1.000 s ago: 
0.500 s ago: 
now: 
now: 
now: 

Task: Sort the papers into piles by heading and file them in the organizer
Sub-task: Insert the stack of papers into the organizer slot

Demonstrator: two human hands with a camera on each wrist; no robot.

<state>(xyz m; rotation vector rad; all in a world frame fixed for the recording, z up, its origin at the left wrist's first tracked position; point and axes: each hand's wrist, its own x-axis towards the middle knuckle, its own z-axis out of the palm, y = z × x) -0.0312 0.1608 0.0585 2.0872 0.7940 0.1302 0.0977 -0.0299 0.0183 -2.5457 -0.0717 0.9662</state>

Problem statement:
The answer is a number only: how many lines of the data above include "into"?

Finished exercise:
2